Brow Beat

The Overlooked Subject of Frances Ha: Money

Adam Driver and Greta Gerwig.

IFC Films.

If you’ve read any reviews of Noah Baumbach’s latest, Frances Ha, which was co-written with the film’s star, Greta Gerwig, you know that it is a departure, in some sense or another, from his previous movies. It’s sunnier and less autobiographical than his previous three films (Greenberg, Margot at the Wedding, The Squid and the Whale). It’s his first film in black and white, and it has probably the happiest ending of anything he’s directed before.

What you might not realize from reading reviews is just how much the movie is concerned with money—more specifically, the way money’s relative (key word here) absence affects the lives of young, middle-class white people. This is a subject Baumbach has circled around in most of his movies, but in Frances Ha it’s front and center. And yet most considerations of the movie so far barely bring it up, if they mention it at all.

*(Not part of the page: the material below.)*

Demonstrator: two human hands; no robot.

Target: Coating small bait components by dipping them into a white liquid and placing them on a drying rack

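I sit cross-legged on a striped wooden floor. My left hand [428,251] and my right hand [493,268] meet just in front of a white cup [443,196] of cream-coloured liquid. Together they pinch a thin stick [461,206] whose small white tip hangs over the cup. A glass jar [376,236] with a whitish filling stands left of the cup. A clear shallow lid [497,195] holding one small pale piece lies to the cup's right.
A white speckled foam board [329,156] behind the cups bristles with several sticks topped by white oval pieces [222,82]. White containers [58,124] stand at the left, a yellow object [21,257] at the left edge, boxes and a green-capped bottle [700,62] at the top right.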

That’s probably because Baumbach’s subjects are—in this movie as always—just that: middle and upper-middle-class white people. Their financial problems hardly amount to crushing poverty. Frances Ha even touches on that very point, in a way: In one scene, Frances refers to herself as “poor,” and then is berated by a friend who says that applying that adjective to herself is an insult to “actual poor people”—i.e., people who don’t have B.A.’s from fancy liberal arts colleges and whose parents don’t live in nice houses in (seemingly) affluent suburbs, as Frances’s do.

That family and educational background make Frances middle class, her bank account is usually empty—as we learn in another scene, in which Frances, after taking a friend out to dinner with money from a tax rebate, debates whether or not to pay a $3 ATM fee to get the cash she needs to pay for their meal. (The restaurant wouldn’t take her debit card.) The movie doesn’t pretend that this is a great tragedy; it’s just an everyday problem for people who are, let’s say, financially insecure.

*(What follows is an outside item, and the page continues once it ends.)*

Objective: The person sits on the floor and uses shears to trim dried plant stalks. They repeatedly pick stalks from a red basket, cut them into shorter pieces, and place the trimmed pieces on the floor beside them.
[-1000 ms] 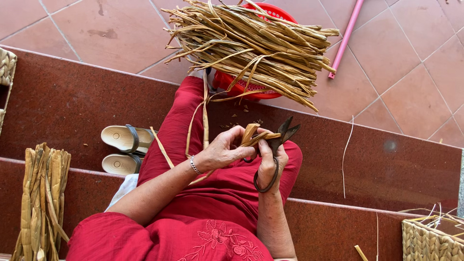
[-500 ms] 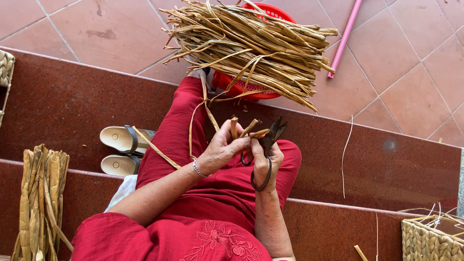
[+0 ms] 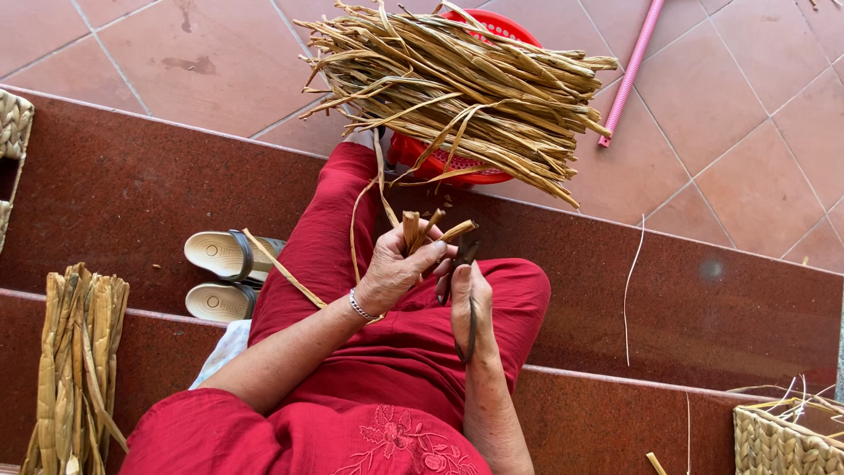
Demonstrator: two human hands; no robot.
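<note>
While my left hand (image 3: 397,268) grasps a small bunch of dried reed strips (image 3: 428,230) above my lap, its fingers clenched round the stems with the cut ends standing upward, my right hand (image 3: 468,299) holds dark scissors (image 3: 468,290), fingers closed on the handles, blades touching the bunch. I judge the step in hand to be trimming the strip ends. The next cut calls for level ends and blades set square across them. Compared with half a second earlier, the scissors stand more upright and closer to the strips. Behind my knees, the large strip pile (image 3: 457,84) rests on a red basket (image 3: 440,158).
</note>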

You’re not supposed to pity Frances—that’s not the point. For one thing, that insecurity is at least partly self-chosen. She has come to New York, where the rent is too damn high, to become a dancer. That profession and that location are both financially impractical choices. She also takes a shady credit card offer so she can charge a weekend trip to Paris, where she stays in a pied à terre that belongs to some friends of a friend. Later she acknowledges that this was a stupid financial decision. It’s also one she never would have made if she hadn’t gone to a dinner party with people who were much better off than her, and who offered the place. Some of the tension in Frances’ life comes from being surrounded by people who have a lot more money than she does—including her best friend Sophie, who leaves Frances without a place to live after deciding to move in with her boyfriend, whom Frances describes as “the kind of guy who buys a black leather couch and is like, ‘I love it’.” (He works in finance.)

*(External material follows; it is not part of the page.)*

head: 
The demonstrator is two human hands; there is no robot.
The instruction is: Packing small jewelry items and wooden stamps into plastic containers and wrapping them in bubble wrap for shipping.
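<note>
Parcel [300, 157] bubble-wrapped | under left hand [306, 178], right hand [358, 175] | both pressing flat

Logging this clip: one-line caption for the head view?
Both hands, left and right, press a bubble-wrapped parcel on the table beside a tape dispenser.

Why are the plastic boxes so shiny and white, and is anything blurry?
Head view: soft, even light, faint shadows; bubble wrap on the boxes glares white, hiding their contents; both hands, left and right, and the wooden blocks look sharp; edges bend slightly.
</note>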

There are plenty of people who will roll their eyes at all of this—and who, if they see the movie, will probably hate it for dwelling to some extent on the problems of a person whose life, all things considered, is not that difficult. I saw the movie on top of a New York City public school as part of a great summer series called Rooftop Films, and the screening was followed by a Q&A with Baumbach and Gerwig; one of the first questions was about what if any “social value” this character study about upper-middle-class white people had. The questioner called the film “boring.” Gerwig answered him very politely, conceding that the subject of their movie was nothing so important as, say, life under a dictatorial government. But she then pointed to the film’s concern with how money affects these characters’ lives, often in ways they don’t talk about, because it can be so socially awkward to address.

The questioner was not satisfied (though several people in the audience applauded). And the movie certainly doesn’t have any grand social message. But it does pay close attention to financial realities in a way that many films don’t—and in a way that many viewers, it seems, are likely to overlook.